My excellent friend and excellent photographer Steve LaBadessa has a photo essay featured in Time magazine about open carry gun law advocates in California:
It’s interesting that it’s a Barney Fife situation; you have to keep your bullets in your pockets until the little Andy Taylor in your head tells you it’s OK to get operational. I didn’t realize that was the case. For all the digital ink spilled on the subject, you’d think that tidbit would have found its way to my eyeballs. But then, you don’t hear much sense about the issue one way or the other about the topic.
I must admit it’s a bit jarring to see people walking around with a holster like that. Not particularly scary, just a little odd. Maybe I got blase while working construction for the majority of my life. We were all carrying around things that could maim or kill you pretty much all the time. Which would send you scurrying off a subway car faster: a guy with a pistol in a holster, or a guy carrying a chainsaw?
People disarmed themselves in the not too distant past. It wasn’t laws that did it, particularly. Guns became mostly superfluous in most places outside a farm or a city with the crime rate through the roof, so people stopped having them around. People stopped having outhouses when indoor plumbing got going, too. The unusual nature of seeing people out and about with guns again is more a signal that many average persons don’t think guns are superfluous any more, and they don’t think the government’s first impulse is to protect them from harm any longer, so they’re doing it themselves.
The question of whether to let people carry guns is plenty argued over. Better to ask why they want to. The registered nurse in the essay doesn’t look like Annie Oakley to me; maybe she just knows something we don’t about being out in the world with a bag full of legal drugs lots of people would kill her over.
8 Responses
"But then, you don't hear much sense about the issue one way or the other about the topic. "
The Blogosphere defined (Somewhat sardonically).
Present company excepted, of course.
Yes indeed, California allows open carry of (unloaded) firearms, which has led to a spate of advocates carrying in provocative situations.
Unloaded seems stupid, but the "awareness-raising" aspect of these demonstrations has definitely stirred up some stuff among the gun-fearers.

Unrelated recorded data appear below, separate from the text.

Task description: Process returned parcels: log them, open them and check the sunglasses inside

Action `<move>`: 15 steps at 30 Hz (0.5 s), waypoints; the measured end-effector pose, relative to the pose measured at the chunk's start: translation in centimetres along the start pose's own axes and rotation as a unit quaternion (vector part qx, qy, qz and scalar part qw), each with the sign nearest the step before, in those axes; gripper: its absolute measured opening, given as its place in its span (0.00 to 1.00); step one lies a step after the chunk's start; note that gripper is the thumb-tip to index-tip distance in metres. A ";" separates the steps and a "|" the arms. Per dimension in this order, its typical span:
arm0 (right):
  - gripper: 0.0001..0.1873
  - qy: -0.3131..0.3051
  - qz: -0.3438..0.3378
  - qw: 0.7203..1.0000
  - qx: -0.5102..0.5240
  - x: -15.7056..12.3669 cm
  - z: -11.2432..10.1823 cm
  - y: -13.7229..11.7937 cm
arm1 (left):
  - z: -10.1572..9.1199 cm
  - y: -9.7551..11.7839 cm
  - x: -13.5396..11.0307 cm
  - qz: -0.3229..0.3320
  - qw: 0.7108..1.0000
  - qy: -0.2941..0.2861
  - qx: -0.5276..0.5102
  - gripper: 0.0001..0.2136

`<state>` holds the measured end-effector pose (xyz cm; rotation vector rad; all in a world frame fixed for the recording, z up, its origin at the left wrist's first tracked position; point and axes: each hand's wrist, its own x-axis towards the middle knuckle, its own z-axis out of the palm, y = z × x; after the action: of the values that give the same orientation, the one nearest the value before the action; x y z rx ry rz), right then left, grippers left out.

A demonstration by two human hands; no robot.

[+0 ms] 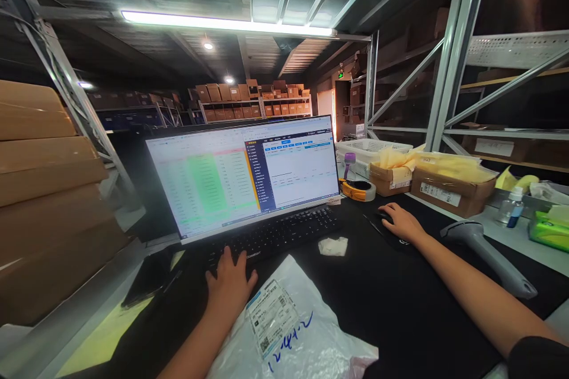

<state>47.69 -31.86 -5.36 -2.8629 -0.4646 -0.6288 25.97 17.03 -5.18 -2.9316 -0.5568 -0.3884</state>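
Observation:
My left hand [229, 278] rests with its fingers spread over the left part of a black keyboard [284, 231]. Under that forearm lies a white plastic mailing bag [306, 331] with a printed shipping label [272, 317] and blue handwriting. On the dark desk mat, my right hand [402, 222] is curled over a black computer mouse [384, 217], mostly covered by the palm. Behind the keyboard a lit monitor [293, 172] shows a spreadsheet with green cells beside another window. A crumpled white scrap [333, 246] lies between my hands.
A grey barcode scanner [489, 251] lies beside my right forearm. Tape [358, 190], a carton of yellow envelopes [453, 189] and a spray bottle [511, 208] stand at the back right. Stacked cartons [48, 207] rise on the left, near a dark phone-like slab [149, 277].

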 end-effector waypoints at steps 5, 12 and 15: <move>0.23 0.005 -0.005 1.000 0.002 0.1 0.2 0.3 | 0.4 -0.1 0.2 -0.002 1.000 0.004 -0.008 0.26; 0.22 0.010 -0.012 1.000 0.006 0.4 0.8 0.9 | 0.8 -0.2 0.3 0.002 1.000 0.009 -0.011 0.26; 0.23 0.010 -0.011 1.000 0.006 0.4 0.9 1.0 | 0.6 -0.1 0.2 0.001 1.000 0.001 -0.007 0.26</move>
<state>48.70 -32.45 -6.12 -2.8414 -0.4963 -0.6555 26.27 17.34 -5.66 -2.9448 -0.5537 -0.3954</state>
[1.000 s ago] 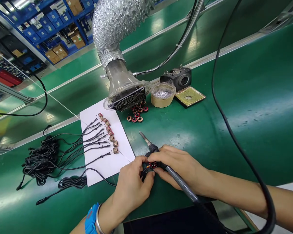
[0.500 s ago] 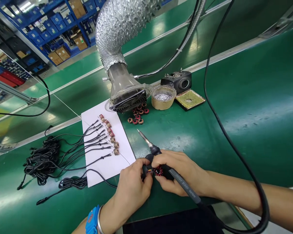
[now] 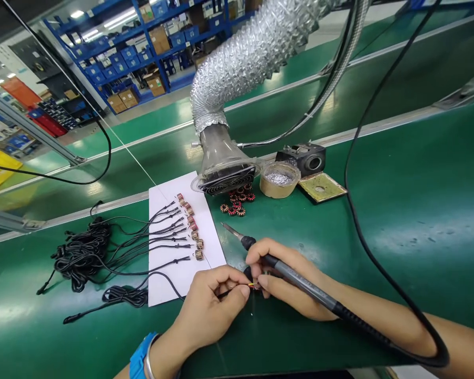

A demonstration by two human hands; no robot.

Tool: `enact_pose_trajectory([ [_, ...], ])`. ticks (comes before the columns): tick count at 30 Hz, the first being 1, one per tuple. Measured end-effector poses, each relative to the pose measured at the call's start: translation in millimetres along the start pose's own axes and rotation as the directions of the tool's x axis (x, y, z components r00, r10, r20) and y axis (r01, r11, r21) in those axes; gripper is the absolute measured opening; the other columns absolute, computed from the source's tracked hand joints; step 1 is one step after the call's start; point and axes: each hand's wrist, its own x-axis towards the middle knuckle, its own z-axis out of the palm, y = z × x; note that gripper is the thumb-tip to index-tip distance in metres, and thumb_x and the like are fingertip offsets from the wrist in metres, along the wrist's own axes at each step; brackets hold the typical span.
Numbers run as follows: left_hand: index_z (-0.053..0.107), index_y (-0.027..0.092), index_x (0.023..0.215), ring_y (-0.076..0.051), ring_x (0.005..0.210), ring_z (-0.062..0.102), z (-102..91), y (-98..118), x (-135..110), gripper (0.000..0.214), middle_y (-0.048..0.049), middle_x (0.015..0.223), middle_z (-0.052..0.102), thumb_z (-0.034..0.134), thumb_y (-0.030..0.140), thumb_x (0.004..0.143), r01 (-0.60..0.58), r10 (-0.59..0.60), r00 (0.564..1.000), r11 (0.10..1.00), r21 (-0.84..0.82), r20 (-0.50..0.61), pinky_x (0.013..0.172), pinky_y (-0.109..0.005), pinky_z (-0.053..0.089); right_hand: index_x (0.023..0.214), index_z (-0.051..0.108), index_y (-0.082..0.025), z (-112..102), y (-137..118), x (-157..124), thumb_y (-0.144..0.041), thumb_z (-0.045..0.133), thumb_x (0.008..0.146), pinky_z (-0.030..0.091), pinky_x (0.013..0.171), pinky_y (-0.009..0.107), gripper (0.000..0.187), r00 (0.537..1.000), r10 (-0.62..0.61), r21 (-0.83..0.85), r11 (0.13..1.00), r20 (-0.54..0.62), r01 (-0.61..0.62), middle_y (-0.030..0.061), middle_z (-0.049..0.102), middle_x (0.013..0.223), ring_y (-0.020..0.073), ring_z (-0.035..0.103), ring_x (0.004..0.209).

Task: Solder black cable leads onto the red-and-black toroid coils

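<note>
My right hand (image 3: 286, 279) is closed round a soldering iron (image 3: 300, 276) whose tip points up-left over the green bench. Its fingertips also pinch a small coil part (image 3: 255, 285), mostly hidden. My left hand (image 3: 211, 308) is closed in a pinch on the black wire (image 3: 169, 281) that meets the coil. Both hands touch at the coil, just right of a white paper sheet (image 3: 174, 268). On the sheet lie several black wires (image 3: 158, 239) tipped with small copper coils (image 3: 193, 231).
A ribbed silver fume duct with a fan hood (image 3: 227, 176) hangs behind the sheet. Loose red-and-copper coils (image 3: 237, 202), a cup of solder dross (image 3: 279, 180), a black iron stand (image 3: 302, 158) with a yellow sponge (image 3: 322, 188) sit beyond. A black wire bundle (image 3: 81, 252) lies left.
The view tilted up and shifted, so everything sits lower and further right. My hands have drawn slightly apart; the coil is less visible and the iron tip lies lower.
</note>
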Motion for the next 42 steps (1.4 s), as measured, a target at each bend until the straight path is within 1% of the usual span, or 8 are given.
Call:
enact_pose_trajectory([
  [9, 0.07, 0.017, 0.086, -0.008, 0.053, 0.043, 3.0, 5.0, -3.3, 0.014, 0.0004, 0.069, 0.061, 0.057, 0.021, 0.085, -0.104, 0.132, 0.989, 0.949, 0.299, -0.073, 0.05, -0.02, 0.033, 0.108, 0.045, -0.025, -2.9, 0.7, -4.3, -0.021, 0.049, 0.093, 0.047, 0.061, 0.024, 0.016, 1.0, 0.025, -0.079, 0.997, 0.0, -0.025, -0.0018, 0.056, 0.08, 0.0123, 0.059, 0.068],
  [13, 0.071, 0.018, 0.086, -0.008, 0.052, 0.044, 2.6, 5.6, -4.4, 0.014, 0.0, 0.07, 0.062, 0.057, 0.02, 0.085, -0.141, 0.186, 0.977, 0.928, 0.345, -0.101, 0.05, -0.019, 0.034, 0.11, 0.045, -0.024, -5.1, -1.0, -5.5, -0.016, 0.049, 0.091, 0.047, 0.062, 0.023, 0.021, 1.0, 0.026, -0.107, 0.994, 0.011, -0.024, -0.0003, 0.058, 0.086, 0.0121, 0.06, 0.071],
  [18, 0.07, 0.019, 0.088, -0.008, 0.051, 0.043, 2.4, 3.8, -4.4, 0.013, 0.0005, 0.069, 0.062, 0.057, 0.019, 0.085, -0.184, 0.237, 0.967, 0.903, 0.389, -0.094, 0.049, -0.019, 0.034, 0.101, 0.047, -0.023, -5.4, -6.2, -4.4, -0.011, 0.052, 0.087, 0.044, 0.062, 0.022, 0.019, 1.0, -0.006, -0.189, 0.982, 0.024, 0.011, -0.0024, 0.057, 0.081, 0.0102, 0.055, 0.067],
  [22, 0.07, 0.018, 0.086, -0.008, 0.052, 0.045, 3.3, 4.1, -4.2, 0.012, 0.0002, 0.068, 0.062, 0.058, 0.018, 0.084, -0.204, 0.268, 0.96, 0.871, 0.447, -0.083, 0.05, -0.019, 0.035, 0.103, 0.047, -0.023, -5.5, -8.1, -3.7, -0.013, 0.051, 0.088, 0.043, 0.062, 0.021, 0.018, 1.0, -0.01, -0.219, 0.976, 0.02, 0.014, -0.0026, 0.058, 0.082, 0.0097, 0.054, 0.067],
  [32, 0.069, 0.017, 0.086, -0.009, 0.052, 0.047, 3.8, 5.8, -5.9, 0.014, -0.0009, 0.068, 0.062, 0.055, 0.018, 0.086, -0.252, 0.322, 0.946, 0.784, 0.568, -0.025, 0.054, -0.021, 0.037, 0.107, 0.054, -0.022, -6.9, -8.0, -3.6, -0.021, 0.048, 0.095, 0.043, 0.064, 0.022, 0.013, 0.99, -0.134, -0.388, 0.91, 0.053, 0.144, 0.0006, 0.062, 0.084, 0.0109, 0.055, 0.068],
  [36, 0.067, 0.017, 0.086, -0.009, 0.055, 0.047, 4.3, 5.0, -4.6, 0.013, -0.0005, 0.069, 0.061, 0.055, 0.021, 0.087, -0.197, 0.269, 0.961, 0.828, 0.525, -0.063, 0.055, -0.021, 0.036, 0.112, 0.052, -0.023, -6.7, -10.4, -3.5, -0.019, 0.051, 0.092, 0.046, 0.063, 0.022, 0.02, 0.997, -0.077, -0.28, 0.957, 0.011, 0.077, 0.0006, 0.063, 0.086, 0.0113, 0.058, 0.069],
  [40, 0.066, 0.018, 0.084, -0.009, 0.055, 0.044, 2.8, 6.0, -2.9, 0.019, 0.0008, 0.066, 0.059, 0.052, 0.028, 0.091, -0.082, 0.128, 0.987, 0.921, 0.381, -0.097, 0.052, -0.021, 0.034, 0.116, 0.048, -0.023, -9.6, -14.8, -4.3, -0.006, 0.056, 0.079, 0.051, 0.07, 0.024, 0.041, 0.998, 0.026, -0.135, 0.991, 0.059, -0.017, 0.0013, 0.061, 0.094, 0.0137, 0.063, 0.08],
  [42, 0.065, 0.017, 0.083, -0.009, 0.053, 0.041, 2.0, 6.4, -2.7, 0.021, 0.002, 0.063, 0.056, 0.051, 0.031, 0.092, -0.037, 0.067, 0.994, 0.953, 0.301, -0.091, 0.05, -0.02, 0.032, 0.116, 0.047, -0.023, -10.1, -14.6, -4.8, -0.002, 0.055, 0.077, 0.053, 0.074, 0.025, 0.046, 0.996, 0.045, -0.061, 0.997, 0.08, -0.04, 0.0014, 0.059, 0.096, 0.0143, 0.064, 0.085],
])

As per nurses carrying, check this out:
http://xavierthoughts.blogspot.com/2010/05/from-archives-standing-on-x.html
This guy has been a public-health nurse for a long time, and many of his stories are sobering, to say the least.
See anti-Saldana open carrty ban bill video at http://www.youtube.com/watch?v=FgJmg1lVQ7M
My adopted second home in Ca has been having rather a to do about this lately, as a supposedly gun fearing Brit I'm quite comfortable with it.

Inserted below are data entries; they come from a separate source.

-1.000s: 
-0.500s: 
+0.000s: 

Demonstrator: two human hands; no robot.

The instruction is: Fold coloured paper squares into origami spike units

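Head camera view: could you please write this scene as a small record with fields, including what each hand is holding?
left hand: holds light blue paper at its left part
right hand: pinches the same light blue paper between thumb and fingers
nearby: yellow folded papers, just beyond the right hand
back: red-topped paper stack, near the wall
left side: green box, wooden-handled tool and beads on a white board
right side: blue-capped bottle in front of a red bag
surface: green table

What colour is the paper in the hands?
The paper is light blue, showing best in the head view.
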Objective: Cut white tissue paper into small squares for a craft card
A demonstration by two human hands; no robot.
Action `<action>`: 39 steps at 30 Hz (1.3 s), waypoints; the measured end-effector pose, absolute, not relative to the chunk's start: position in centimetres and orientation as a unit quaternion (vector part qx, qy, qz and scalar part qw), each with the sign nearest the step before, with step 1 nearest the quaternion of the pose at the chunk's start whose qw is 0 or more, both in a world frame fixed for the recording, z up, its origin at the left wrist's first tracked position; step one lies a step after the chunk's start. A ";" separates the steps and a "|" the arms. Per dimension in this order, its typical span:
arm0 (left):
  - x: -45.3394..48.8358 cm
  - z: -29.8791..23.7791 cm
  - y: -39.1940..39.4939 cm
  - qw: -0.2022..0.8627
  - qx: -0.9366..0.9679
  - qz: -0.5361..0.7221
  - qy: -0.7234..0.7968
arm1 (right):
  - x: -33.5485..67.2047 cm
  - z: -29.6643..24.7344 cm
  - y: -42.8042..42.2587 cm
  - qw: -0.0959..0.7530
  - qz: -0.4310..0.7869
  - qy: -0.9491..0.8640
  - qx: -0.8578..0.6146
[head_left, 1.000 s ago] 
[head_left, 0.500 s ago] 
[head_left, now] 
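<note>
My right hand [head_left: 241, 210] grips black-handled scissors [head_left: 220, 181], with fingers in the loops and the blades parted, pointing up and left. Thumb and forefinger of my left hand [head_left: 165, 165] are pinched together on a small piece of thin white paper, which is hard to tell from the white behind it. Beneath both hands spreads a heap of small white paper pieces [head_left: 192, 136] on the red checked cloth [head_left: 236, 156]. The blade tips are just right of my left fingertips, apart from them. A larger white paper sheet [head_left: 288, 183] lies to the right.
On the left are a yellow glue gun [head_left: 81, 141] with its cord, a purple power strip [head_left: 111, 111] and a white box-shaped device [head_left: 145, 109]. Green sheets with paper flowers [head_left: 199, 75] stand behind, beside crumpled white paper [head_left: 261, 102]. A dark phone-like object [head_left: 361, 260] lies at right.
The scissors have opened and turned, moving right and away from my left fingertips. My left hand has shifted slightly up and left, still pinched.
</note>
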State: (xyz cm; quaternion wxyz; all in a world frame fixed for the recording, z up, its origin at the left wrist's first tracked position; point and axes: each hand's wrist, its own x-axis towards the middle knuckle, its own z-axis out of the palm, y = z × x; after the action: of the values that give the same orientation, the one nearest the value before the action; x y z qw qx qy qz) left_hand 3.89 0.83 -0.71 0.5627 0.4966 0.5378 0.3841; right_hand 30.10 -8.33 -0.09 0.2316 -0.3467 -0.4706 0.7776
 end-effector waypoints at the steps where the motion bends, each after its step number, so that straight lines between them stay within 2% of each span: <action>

Well, as a nurse and a supporter of the Second Amendment,here's my take on the subject.
The nurse pictured is evidently a home healthcare/hospice sort. As such she's required to go into areas that may be quite dodgy, so I can definitely see the rationale for carrying.
However, it may scare/make vulnerable clients uncomfortable or intimidated to see their nurse carrying a weapon. Counterproductive to the therapeutic relationship.

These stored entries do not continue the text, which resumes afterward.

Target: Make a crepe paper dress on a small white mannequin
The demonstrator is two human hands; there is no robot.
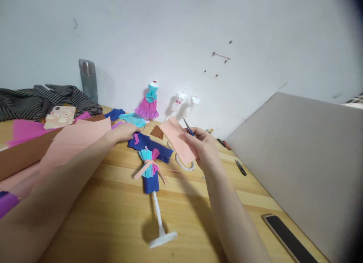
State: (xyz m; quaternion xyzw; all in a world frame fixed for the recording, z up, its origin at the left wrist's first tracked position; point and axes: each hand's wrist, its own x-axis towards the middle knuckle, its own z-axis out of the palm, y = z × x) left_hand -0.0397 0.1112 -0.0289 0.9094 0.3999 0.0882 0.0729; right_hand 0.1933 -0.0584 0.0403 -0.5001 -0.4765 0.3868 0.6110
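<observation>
My right hand is closed on a strip of peach crepe paper; scissors with a dark blade and blue part stick up from the same grip. My left hand reaches low over the table, fingers stretched to the right, beside a dark blue paper piece and a light blue one. Between my arms a small white dress-form stand lies on the table, dressed in a blue and pink paper top with a peach sash and a dark blue skirt.
Against the wall stand a dressed mini mannequin and two white ones. A tape roll, a cutter and a phone lie to the right. Paper sheets, a phone case, striped cloth and a bottle are left.
</observation>
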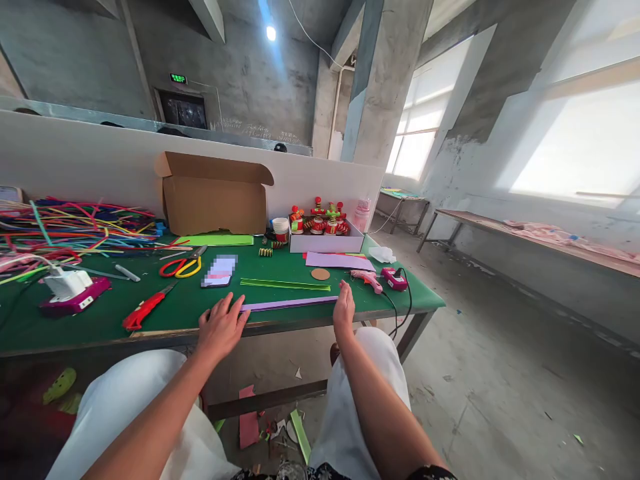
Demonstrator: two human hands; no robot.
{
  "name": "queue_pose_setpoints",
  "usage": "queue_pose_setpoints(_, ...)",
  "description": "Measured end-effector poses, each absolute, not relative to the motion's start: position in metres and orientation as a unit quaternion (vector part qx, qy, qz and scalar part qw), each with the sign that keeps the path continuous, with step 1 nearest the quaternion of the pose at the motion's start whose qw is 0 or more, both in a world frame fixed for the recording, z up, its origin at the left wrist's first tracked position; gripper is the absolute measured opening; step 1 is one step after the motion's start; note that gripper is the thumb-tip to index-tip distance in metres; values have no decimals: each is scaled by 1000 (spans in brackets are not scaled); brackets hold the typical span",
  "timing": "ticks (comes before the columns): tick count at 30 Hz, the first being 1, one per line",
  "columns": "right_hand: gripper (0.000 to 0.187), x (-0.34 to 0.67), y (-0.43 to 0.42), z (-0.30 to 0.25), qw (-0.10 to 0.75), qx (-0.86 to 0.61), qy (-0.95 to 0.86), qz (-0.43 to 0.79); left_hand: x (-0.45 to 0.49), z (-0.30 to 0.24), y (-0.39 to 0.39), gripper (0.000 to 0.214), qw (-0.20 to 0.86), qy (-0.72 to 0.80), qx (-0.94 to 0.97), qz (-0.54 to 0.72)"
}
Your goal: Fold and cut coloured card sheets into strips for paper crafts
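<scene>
A narrow purple paper strip (290,304) lies along the front edge of the green table. At its left end is my left hand (223,325), palm down with the fingers spread, the fingertips touching the strip. My right hand (344,308) is turned on its side at the other end, its fingers pressed together on the strip; the thumb's grip is partly hidden. Just behind lies a folded green paper strip (285,285). A round brown disc (321,274) and purple paper sheets (340,261) are farther back.
Red-handled scissors (183,267), a red utility knife (145,310) and a phone (219,272) lie left. A pink glue gun (367,280) with its cord is right. Behind stand a cardboard box (215,200), a white tray (325,243) of figures and piled pipe cleaners (75,227).
</scene>
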State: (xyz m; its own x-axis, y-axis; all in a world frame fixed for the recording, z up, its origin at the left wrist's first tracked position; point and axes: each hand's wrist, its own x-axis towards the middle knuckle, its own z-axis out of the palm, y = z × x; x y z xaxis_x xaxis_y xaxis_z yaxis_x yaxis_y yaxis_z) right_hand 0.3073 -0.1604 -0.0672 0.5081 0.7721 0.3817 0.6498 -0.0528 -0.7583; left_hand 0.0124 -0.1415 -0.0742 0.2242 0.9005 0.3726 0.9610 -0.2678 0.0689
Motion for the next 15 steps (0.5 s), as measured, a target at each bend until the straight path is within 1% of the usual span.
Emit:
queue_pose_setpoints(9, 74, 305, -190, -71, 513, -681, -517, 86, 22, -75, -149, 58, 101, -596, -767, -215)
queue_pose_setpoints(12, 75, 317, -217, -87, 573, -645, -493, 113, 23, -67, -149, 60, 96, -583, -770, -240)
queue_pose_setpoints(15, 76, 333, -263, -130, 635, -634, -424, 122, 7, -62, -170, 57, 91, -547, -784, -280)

In that situation, I would opt for concealed carry and make my political statement on my own time.
Not sure what the permit requirements are in CA tho. Maybe too onerous. In that case I would carry concealed anyway.
Is that author's name the French version of 'bad-ass'?
Hi Ruth Anne- Always love to see your smiling face.
His name has something to do with the word "abbess." Like a mother superior. It denotes a kinda hospitality in Italian, I think.
The constant presence of holsters – and soldiers – was initially jarring when we moved to Israel.
Now we look at soldiers and think "someone's kids" and don't give handguns a second thought.